• _Action item_: A picture-free, exact reproduction of the listing that follows is required.

- - - - -

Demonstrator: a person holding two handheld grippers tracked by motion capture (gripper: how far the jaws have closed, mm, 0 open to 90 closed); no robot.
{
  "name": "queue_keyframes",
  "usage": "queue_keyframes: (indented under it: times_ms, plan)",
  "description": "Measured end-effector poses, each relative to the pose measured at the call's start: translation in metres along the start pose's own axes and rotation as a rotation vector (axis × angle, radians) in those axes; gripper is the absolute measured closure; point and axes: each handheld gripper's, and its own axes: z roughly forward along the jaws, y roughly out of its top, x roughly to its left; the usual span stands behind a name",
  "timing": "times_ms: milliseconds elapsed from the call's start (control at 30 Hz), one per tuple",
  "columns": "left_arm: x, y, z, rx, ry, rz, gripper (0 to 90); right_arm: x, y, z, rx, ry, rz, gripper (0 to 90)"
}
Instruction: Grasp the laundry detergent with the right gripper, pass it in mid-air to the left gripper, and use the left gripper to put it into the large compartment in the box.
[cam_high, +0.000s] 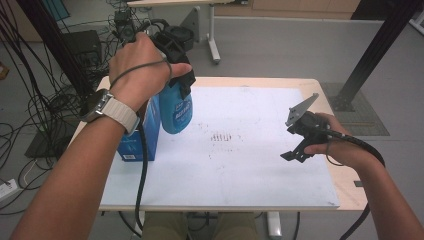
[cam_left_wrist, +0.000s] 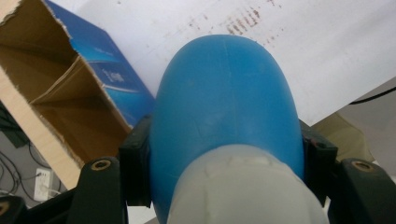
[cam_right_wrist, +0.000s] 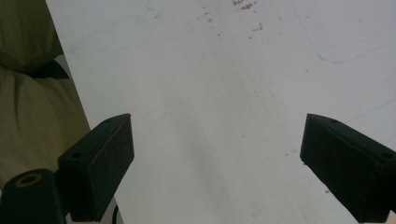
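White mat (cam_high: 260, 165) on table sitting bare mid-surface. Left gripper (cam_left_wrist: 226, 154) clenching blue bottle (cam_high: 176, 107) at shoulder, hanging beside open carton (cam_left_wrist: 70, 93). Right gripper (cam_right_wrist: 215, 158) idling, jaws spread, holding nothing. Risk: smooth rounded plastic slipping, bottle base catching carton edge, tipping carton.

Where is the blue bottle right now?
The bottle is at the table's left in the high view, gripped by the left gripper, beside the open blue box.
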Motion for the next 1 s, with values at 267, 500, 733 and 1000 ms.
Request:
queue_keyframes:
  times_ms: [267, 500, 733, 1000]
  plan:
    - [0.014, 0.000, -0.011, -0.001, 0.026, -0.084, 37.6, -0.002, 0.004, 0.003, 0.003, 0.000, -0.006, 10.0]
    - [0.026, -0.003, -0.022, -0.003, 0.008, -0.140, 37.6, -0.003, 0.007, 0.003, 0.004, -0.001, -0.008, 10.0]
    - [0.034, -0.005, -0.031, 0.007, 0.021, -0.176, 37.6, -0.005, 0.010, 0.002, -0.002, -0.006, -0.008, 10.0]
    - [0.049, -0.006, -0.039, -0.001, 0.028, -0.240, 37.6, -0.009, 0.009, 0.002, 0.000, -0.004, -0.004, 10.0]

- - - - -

• _Answer box_:
Demonstrator: a person holding two handheld grippers tracked by motion capture (gripper: how far the jaws have closed, mm, 0 open to 90 closed); no robot.
{
  "name": "queue_keyframes",
  "usage": "queue_keyframes: (indented under it: times_ms, plan)",
  "description": "Measured end-effector poses, each relative to the pose measured at the call's start: translation in metres along the start pose's own axes and rotation as a rotation vector (axis × angle, radians) in those axes; gripper is the absolute measured closure; point and axes: each handheld gripper's, and its own axes: z roughly forward along the jaws, y roughly out of its top, x roughly to its left; the usual span stands behind a name",
  "timing": "times_ms: milliseconds elapsed from the call's start (control at 30 Hz), one per tuple",
  "columns": "left_arm: x, y, z, rx, ry, rz, gripper (0 to 90); right_arm: x, y, z, rx, ry, rz, gripper (0 to 90)"
}
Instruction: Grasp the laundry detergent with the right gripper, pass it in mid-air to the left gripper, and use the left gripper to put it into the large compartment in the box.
[cam_high, +0.000s] 
[cam_left_wrist, +0.000s] 
[cam_right_wrist, +0.000s] 
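White mat (cam_high: 260, 165) on table sitting bare mid-surface. Left gripper (cam_left_wrist: 226, 154) clenching blue bottle (cam_high: 176, 107) at shoulder, hanging beside open carton (cam_left_wrist: 70, 93). Right gripper (cam_right_wrist: 215, 158) idling, jaws spread, holding nothing. Risk: smooth rounded plastic slipping, bottle base catching carton edge, tipping carton.

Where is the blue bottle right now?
The bottle is at the table's left in the high view, gripped by the left gripper, beside the open blue box.
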Motion for the next 1 s, with values at 267, 500, 733 and 1000 ms.
Request:
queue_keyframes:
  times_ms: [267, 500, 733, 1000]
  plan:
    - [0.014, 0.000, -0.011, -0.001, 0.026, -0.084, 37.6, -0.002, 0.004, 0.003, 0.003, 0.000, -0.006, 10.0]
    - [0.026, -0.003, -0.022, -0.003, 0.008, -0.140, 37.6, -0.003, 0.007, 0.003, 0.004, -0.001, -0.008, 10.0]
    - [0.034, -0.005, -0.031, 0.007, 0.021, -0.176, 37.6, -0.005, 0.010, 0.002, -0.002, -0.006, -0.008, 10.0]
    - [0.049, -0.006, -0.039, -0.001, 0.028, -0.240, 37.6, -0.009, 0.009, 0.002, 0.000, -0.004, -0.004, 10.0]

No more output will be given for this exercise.